[Task prompt] Using the data below, tally the lines that include the string "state". Only the number is wanted.

[Data below]
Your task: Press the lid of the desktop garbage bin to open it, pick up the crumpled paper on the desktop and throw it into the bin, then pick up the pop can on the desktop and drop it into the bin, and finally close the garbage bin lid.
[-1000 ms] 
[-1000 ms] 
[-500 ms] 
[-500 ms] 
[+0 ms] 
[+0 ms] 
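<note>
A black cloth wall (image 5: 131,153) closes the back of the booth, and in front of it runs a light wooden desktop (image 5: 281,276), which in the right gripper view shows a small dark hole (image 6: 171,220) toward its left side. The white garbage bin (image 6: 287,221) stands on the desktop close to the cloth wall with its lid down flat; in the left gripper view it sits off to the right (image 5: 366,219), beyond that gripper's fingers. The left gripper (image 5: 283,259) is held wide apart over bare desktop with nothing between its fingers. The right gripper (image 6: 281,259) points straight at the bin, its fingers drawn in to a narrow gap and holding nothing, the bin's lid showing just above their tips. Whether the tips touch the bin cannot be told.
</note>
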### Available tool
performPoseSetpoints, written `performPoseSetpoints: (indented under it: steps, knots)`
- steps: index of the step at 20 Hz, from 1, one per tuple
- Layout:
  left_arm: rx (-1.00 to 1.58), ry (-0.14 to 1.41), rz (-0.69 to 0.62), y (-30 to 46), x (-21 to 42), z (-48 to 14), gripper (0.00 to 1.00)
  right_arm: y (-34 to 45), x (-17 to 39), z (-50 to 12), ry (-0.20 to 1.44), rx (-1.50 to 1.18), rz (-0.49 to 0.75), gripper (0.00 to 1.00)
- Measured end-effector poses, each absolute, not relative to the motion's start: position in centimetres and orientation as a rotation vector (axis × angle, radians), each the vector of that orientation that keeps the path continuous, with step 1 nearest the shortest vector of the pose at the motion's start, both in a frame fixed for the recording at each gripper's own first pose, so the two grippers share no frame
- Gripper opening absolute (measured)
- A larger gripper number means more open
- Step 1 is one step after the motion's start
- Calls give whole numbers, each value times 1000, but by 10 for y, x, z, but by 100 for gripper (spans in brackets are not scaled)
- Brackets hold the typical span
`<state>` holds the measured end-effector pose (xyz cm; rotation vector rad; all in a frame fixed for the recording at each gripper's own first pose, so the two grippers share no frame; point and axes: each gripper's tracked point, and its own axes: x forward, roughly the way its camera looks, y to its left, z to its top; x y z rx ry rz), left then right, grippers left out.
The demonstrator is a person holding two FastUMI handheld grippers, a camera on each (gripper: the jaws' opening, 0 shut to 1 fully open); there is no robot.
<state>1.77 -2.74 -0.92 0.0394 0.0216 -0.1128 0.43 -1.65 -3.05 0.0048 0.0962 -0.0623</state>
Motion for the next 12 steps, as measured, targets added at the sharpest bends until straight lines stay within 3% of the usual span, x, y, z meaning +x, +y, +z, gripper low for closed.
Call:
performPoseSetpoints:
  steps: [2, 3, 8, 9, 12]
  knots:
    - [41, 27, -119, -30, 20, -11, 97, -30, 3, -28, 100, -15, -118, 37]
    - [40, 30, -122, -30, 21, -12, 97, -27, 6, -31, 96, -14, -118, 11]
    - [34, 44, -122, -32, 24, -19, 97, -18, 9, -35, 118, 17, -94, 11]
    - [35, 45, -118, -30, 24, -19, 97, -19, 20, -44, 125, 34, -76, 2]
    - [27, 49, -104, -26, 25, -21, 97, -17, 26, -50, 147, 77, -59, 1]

[Written response] 2